WHAT IS EXPECTED: Starting with the first line, output the data exactly, through to the last line.

╔══

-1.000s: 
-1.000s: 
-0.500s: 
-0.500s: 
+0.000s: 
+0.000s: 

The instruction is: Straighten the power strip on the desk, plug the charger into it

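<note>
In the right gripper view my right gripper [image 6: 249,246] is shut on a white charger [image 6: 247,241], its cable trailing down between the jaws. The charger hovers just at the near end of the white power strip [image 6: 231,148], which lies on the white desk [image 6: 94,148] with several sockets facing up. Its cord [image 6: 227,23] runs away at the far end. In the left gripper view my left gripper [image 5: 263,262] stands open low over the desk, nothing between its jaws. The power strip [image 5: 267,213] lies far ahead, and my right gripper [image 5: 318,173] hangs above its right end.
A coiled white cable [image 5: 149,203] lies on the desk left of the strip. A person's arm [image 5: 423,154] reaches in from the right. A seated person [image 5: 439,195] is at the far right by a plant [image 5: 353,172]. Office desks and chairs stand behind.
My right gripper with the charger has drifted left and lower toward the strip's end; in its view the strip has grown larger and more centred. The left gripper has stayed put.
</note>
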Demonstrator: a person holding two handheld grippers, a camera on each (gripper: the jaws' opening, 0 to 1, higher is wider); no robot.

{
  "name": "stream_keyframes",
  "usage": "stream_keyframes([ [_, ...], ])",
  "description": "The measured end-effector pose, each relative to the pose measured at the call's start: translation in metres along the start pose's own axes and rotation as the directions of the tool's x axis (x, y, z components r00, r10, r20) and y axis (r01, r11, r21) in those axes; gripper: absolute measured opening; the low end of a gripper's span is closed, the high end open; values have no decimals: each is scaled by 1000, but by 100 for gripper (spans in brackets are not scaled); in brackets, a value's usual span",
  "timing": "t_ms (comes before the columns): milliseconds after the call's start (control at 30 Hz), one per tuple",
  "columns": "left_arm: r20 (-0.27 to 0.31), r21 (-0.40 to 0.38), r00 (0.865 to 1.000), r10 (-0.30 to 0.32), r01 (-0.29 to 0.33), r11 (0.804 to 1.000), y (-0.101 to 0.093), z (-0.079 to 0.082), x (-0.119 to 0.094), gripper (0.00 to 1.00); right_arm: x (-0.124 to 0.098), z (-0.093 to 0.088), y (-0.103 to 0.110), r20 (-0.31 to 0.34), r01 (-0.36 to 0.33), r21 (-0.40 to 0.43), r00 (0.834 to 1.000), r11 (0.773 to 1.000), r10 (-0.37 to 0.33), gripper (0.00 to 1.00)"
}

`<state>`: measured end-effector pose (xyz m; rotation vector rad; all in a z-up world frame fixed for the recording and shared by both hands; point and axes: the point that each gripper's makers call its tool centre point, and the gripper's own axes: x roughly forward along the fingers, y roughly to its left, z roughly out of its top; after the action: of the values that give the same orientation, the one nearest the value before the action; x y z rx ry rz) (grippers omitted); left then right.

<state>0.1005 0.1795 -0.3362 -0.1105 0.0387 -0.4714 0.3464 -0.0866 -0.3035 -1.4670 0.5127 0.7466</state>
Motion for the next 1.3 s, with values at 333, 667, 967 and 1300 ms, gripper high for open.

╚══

SOLUTION TO THE PROBLEM:
-1.000s: 
-1.000s: 
-0.500s: 
-0.500s: 
+0.000s: 
+0.000s: 

The instruction is: Straighten the power strip on the desk, plug the charger into it

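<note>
In the right gripper view my right gripper [image 6: 249,246] is shut on a white charger [image 6: 247,241], its cable trailing down between the jaws. The charger hovers just at the near end of the white power strip [image 6: 231,148], which lies on the white desk [image 6: 94,148] with several sockets facing up. Its cord [image 6: 227,23] runs away at the far end. In the left gripper view my left gripper [image 5: 263,262] stands open low over the desk, nothing between its jaws. The power strip [image 5: 267,213] lies far ahead, and my right gripper [image 5: 318,173] hangs above its right end.
A coiled white cable [image 5: 149,203] lies on the desk left of the strip. A person's arm [image 5: 423,154] reaches in from the right. A seated person [image 5: 439,195] is at the far right by a plant [image 5: 353,172]. Office desks and chairs stand behind.
My right gripper with the charger has drifted left and lower toward the strip's end; in its view the strip has grown larger and more centred. The left gripper has stayed put.
</note>
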Demonstrator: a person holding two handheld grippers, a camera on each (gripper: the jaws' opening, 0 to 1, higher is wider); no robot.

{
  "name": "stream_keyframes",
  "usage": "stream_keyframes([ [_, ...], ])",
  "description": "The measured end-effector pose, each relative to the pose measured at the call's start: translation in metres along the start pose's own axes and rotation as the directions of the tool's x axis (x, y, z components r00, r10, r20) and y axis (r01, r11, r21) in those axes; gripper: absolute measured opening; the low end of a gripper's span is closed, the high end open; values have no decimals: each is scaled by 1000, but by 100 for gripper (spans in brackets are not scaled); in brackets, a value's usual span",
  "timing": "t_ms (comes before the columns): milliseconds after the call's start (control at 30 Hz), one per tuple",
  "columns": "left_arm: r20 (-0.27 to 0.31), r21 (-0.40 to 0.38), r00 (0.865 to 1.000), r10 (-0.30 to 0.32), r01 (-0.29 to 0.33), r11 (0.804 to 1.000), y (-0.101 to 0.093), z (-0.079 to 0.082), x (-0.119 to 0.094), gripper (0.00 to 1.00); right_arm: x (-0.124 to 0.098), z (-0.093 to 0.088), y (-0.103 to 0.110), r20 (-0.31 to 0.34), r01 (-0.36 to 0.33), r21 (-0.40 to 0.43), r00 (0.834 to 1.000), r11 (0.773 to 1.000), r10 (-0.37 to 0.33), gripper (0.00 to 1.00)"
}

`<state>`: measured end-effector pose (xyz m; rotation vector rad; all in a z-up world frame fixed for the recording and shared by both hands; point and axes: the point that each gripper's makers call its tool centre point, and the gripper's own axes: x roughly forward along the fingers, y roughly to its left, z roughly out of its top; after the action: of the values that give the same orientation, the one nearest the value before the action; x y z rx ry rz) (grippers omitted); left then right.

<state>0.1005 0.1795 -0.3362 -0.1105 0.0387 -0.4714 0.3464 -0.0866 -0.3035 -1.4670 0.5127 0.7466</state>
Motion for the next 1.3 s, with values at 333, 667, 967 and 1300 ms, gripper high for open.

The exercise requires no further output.